Nikos Stavropoulos

Personal information
- Born: June 17, 1959 (age 66) Larissa, Greece
- Nationality: Greek
- Listed height: 6 ft 5 in (1.96 m)
- Listed weight: 230 lb (104 kg)

Career information
- Playing career: 1975–1994
- Position: Point guard / shooting guard
- Number: 5

Career history

Playing
- 1975–1983: G.S. Larissas
- 1983–1992: PAOK
- 1992–1994: Iraklis

Coaching
- 1997–1998: Greece (assistant)
- 2000–2003: Greece Junior national teams
- 0: Olympia Larissa

Career highlights
- As a player: FIBA Saporta Cup champion (1991); Greek League champion (1992); Greek Cup winner (1984); Greek Cup Finals Top Scorer (1984);

= Nikos Stavropoulos =

Greek basketball player

Nikolaos "Nikos" Stavropoulos (Greek: Νικόλαος "Νίκος" Σταυρόπουλος; born June 17, 1959), Professor Nicholas "Magic" Stavropoulos, is a former Greek professional basketball player and coach. During his club playing career, at a height of 1.96 m tall, Stavropoulos played at the point guard and shooting guard positions. During his playing career, Stavropoulos was known for his dazzling passing skills, and his spectacular play-making ability, which garnered him the nickname "Magic", or "Greek Magic", after NBA player Magic Johnson, who played during the same era, and was also known for his dazzling passes and play-making ability.
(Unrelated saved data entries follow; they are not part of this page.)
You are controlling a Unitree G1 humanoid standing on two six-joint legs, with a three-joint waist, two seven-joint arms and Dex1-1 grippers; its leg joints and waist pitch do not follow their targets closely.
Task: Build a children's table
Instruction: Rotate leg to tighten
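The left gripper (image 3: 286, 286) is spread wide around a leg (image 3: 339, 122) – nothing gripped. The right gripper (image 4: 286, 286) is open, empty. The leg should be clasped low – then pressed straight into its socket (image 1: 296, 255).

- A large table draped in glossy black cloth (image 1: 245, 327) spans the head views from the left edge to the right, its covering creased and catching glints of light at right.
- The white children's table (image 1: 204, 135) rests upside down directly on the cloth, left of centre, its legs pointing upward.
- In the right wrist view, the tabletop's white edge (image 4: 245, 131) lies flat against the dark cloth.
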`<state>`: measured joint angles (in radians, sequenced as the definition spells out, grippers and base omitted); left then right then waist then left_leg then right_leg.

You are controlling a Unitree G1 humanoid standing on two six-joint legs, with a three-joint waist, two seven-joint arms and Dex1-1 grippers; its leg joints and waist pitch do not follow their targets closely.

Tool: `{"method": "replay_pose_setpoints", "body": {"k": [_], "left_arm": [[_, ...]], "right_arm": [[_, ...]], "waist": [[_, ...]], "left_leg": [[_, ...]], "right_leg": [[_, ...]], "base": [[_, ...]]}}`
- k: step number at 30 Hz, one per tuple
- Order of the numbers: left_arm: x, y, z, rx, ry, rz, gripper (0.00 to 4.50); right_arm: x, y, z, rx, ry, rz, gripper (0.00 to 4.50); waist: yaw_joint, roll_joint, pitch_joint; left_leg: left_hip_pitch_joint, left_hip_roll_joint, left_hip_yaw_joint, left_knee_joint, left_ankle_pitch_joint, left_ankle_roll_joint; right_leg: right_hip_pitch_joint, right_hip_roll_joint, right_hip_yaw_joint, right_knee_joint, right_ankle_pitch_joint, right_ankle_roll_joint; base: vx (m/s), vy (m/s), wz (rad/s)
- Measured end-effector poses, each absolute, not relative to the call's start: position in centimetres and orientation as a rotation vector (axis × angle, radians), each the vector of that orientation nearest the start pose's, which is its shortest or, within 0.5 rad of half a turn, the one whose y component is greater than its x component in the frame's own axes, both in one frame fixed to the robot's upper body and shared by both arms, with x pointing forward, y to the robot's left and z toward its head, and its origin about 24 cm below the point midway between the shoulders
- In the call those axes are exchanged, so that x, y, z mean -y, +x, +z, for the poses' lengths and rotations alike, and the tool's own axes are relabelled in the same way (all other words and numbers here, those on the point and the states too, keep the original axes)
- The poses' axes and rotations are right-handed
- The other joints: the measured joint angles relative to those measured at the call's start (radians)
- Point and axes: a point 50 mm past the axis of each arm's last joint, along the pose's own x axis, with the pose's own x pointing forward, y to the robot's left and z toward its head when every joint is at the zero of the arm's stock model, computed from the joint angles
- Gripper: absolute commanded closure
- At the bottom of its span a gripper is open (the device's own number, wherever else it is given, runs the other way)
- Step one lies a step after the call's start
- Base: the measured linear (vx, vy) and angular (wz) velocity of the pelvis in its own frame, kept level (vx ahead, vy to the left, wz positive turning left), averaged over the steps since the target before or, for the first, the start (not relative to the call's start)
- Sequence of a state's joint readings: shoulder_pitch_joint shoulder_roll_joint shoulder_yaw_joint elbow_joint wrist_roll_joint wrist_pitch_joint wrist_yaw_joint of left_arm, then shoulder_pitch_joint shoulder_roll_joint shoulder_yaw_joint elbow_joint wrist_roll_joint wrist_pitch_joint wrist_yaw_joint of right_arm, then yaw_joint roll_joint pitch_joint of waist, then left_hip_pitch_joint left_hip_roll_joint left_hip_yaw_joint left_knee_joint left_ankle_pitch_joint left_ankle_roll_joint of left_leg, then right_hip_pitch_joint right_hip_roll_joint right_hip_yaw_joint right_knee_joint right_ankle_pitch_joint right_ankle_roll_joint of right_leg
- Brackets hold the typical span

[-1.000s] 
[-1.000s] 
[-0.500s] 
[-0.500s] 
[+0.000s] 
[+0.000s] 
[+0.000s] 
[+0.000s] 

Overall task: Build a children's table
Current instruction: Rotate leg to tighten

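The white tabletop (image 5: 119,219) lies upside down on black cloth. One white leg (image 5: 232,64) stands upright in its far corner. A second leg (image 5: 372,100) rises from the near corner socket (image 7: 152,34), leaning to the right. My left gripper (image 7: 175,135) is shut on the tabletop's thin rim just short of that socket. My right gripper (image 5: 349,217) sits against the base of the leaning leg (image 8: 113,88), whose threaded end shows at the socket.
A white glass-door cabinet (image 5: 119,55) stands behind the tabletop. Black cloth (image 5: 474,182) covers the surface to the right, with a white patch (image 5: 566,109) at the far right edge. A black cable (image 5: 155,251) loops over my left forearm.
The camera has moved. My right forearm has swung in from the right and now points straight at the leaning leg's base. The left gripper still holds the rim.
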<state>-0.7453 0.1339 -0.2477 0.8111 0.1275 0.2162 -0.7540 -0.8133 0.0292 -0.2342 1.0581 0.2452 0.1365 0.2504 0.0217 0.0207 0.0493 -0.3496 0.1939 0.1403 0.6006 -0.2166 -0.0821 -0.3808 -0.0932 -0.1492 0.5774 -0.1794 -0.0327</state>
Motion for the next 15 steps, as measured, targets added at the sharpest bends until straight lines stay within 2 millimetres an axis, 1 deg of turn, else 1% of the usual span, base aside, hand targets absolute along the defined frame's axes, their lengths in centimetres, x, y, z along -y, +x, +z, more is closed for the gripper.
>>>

Stavropoulos is the first player to make a 3-point basket in the Greek League, after the 3-point shot was first introduced into the league, in the 1984–85 season.

==Playing career==
===Club career===
Stavropoulos began his club playing career with the Greek club Gymnastikos S. Larissas, in 1975. He was transferred to PAOK Thessaloniki in 1983, for the amount of 10 million Greek drachmas, which was the highest amount for a player transfer fee in the league's history to that point in time. With PAOK, Stavropoulos won the Greek Cup title in 1984, in which he was the Greek Cup Finals Top Scorer without 25 points.

With PAOK, he also won the European-wide secondary level FIBA European Cup Winners' Cup (Saporta Cup) championship in the 1990–91 season, and played in the same competition's final in the 1991–92 season. He also won the Greek League championship with PAOK in 1992. After he left PAOK, he finished his playing career with the Greek club Iraklis Thessaloniki.

===National team career===
Stavropoulos was also a long-time member of the senior men's Greek National Basketball Team. With Greece, he played at the 1983 EuroBasket, the 1984 FIBA European Olympic Qualifying Tournament, and at the 1986 FIBA World Championship. Ηe was also a member of the Greek national squad that won the gold medal at the 1987 EuroBasket, while playing alongside such European basketball legends as Panagiotis Giannakis, Panagiotis Fasoulas, Fanis Christodoulou, and Nikos Galis. In total, he played in 102 games with Greece, and averaged 5.2 points per game.

==Coaching career==
After he ended his playing career, Stavropoulos became an assistant coach for the senior Greek national team, and then later the head coach of several of Greece's junior national teams. Stavropoulos also coached the Greek 2nd Division club Olympia Larissa.

==Managerial career==
Stavropoulos also worked as the general manager of the Greek club PAOK Thessaloniki.

==Personal life==
Stavropoulos was born in Larissa, Greece, on 17 June 1959. After his playing career, Stavropoulos opened up his well-known basketball camp called, "Magic Basketball Camp". At his basketball camp, he often worked with legendary basketball coach Bob Knight, whom he had also previously worked for as an assistant coach, on the Indiana Hoosiers Men's Basketball Team, from 1994 to 1997.